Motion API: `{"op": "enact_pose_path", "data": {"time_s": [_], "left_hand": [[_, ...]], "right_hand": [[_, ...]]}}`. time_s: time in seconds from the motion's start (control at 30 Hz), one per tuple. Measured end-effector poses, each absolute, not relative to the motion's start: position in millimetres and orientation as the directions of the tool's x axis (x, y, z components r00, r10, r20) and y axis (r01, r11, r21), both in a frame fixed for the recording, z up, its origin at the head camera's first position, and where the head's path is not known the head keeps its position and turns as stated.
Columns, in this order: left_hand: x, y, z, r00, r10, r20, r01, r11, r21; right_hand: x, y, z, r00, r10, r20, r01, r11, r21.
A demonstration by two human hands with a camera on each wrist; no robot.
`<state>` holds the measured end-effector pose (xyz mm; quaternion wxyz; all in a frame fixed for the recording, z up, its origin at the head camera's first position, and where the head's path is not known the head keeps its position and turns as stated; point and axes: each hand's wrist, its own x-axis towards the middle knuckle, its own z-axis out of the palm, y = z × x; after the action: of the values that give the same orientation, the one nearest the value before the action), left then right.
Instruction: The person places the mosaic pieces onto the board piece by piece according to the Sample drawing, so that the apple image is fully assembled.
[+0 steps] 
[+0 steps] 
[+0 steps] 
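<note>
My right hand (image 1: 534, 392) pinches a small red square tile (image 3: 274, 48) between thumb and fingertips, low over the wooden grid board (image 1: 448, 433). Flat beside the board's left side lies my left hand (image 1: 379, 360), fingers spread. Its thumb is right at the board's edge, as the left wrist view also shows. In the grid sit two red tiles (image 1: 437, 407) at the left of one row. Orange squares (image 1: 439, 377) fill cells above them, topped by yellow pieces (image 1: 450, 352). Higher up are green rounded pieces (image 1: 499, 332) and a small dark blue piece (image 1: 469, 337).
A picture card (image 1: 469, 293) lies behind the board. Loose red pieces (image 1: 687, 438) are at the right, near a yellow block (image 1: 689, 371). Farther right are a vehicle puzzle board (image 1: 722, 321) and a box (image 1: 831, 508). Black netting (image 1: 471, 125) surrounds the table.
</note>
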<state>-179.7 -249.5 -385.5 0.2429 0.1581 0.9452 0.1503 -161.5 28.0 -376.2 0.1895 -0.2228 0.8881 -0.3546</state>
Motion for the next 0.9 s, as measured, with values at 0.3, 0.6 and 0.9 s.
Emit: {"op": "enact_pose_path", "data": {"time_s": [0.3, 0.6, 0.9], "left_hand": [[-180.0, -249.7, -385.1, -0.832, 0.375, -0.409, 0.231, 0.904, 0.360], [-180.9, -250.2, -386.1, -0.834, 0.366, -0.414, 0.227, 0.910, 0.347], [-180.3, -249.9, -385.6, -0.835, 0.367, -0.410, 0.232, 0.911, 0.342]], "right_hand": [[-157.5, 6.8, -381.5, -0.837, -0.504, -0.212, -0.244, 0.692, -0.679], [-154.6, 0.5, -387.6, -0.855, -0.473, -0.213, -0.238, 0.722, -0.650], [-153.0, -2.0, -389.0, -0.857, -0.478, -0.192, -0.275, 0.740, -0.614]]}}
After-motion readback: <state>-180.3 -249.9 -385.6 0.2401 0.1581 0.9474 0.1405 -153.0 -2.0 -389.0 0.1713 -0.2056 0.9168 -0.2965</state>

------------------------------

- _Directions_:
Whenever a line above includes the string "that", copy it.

- _Result below_:
`<state>` holds the measured end-effector pose (xyz mm; quaternion wxyz; all in a frame fixed for the recording, z up, its origin at the head camera's first position, and where the head's path is not known the head keeps its position and turns as stated; point and axes: each hand's wrist, its own x-axis towards the middle knuckle, its own z-axis out of the palm, y = z × x; after the action: of the values that give the same orientation, the one nearest the value before the action), left then right.
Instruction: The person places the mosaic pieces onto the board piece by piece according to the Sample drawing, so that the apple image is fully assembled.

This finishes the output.